C’est là que l’étalonnage est important, car les deux erreurs courantes échouent exactement à ce stade. La maladie mentale est réelle. Le traumatisme est réel. Les troubles neurologiques et développementaux sont réels, et refuser des soins médicaux pour organiser une délivrance n’est pas de la foi mais de la négligence. L’Écriture ne nous demande jamais de choisir entre un médecin et Dieu. Mais le réflexe inverse n’est pas plus sage. Un monde débarrassé de toute véritable action surnaturelle n’est pas le monde biblique ; c’est le moderne, appuyé sur un texte qui n’a jamais partagé ses hypothèses. Les pouvoirs sont réels. Le psychiatre aussi. La sagesse refuse de faire semblant non plus.
Et cela nous amène à la guerre que l’Église est réellement appelée à mener. Lisez la Grande Commission contre tout ce qui précède et elle change de caractère. Lorsque le Christ ressuscité dit « tout pouvoir m’a été donné dans le ciel et sur la terre » et envoie son peuple « faire de toutes les nations des disciples » (Matthieu 28 : 18-19), il ne lance pas une campagne d’adhésion. Il annonce un changement de gouvernement. Les nations autrefois livrées à des puissances corrompues sont en train d’être récupérées – une proclamation, un baptême, un disciple à la fois.
C’est le point qui manque toujours à la machinerie du ministère de délivrance. Les pouvoirs ne sont pas renversés par des chrétiens criant aux esprits territoriaux ou schématisant la chaîne de commandement démoniaque sur un code postal. Ils sont repoussés de la même manière qu’une armée d’occupation est repoussée lorsque les messagers du roi légitime arrivent pour annoncer que le trône a changé de mains. Éphésiens 6 ne donne à aucun croyant une technique de délivrance spécialisée. Il donne à chaque chrétien ordinaire la même armure simple – la vérité, la justice, l’Évangile de paix, la foi, le salut, la parole de Dieu et la prière – et lui dit de rester ferme et de continuer à proclamer.

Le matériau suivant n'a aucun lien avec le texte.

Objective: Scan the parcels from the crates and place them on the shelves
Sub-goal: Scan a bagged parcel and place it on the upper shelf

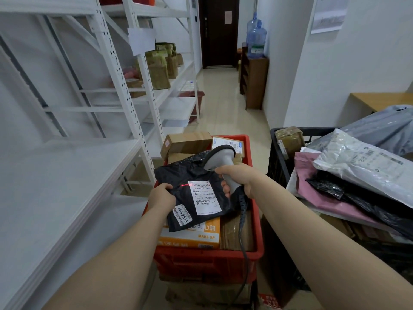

C’est pourquoi Jésus pouvait promettre que les portes de l’Enfer ne prévaudraient pas contre Son Église (Matthieu 16 : 18). Les portes sont défensives. Une armée en défense n’a pas besoin de portes, sauf si elle est attaquée. L’Église ne reste pas tapie derrière ses murs en espérant que l’obscurité reste dehors. L’Église est la force qui avance, et les portes sont déjà traversées par des fissures.
Ainsi, la prochaine fois que quelqu’un vous dira que la vie chrétienne consiste principalement à lier des démons, ou que penser aux démons est indigne d’un croyant moderne sérieux, rappelez-vous que les Écritures ne signeront ni l’une ni l’autre de ces déclarations. Les puissances des ténèbres sont réelles, elles sont hostiles et répondent à une souveraineté à laquelle elles ne peuvent échapper. Ils ont été désarmés lors d’une exécution romaine il y a 2 000 ans, et l’opération qui les a achevés porte un nom. C’est la Grande Commission – et chaque croyant qui porte l’Évangile au-delà d’une frontière que les ténèbres possédaient autrefois mène la seule guerre qui puisse jamais être gagnée.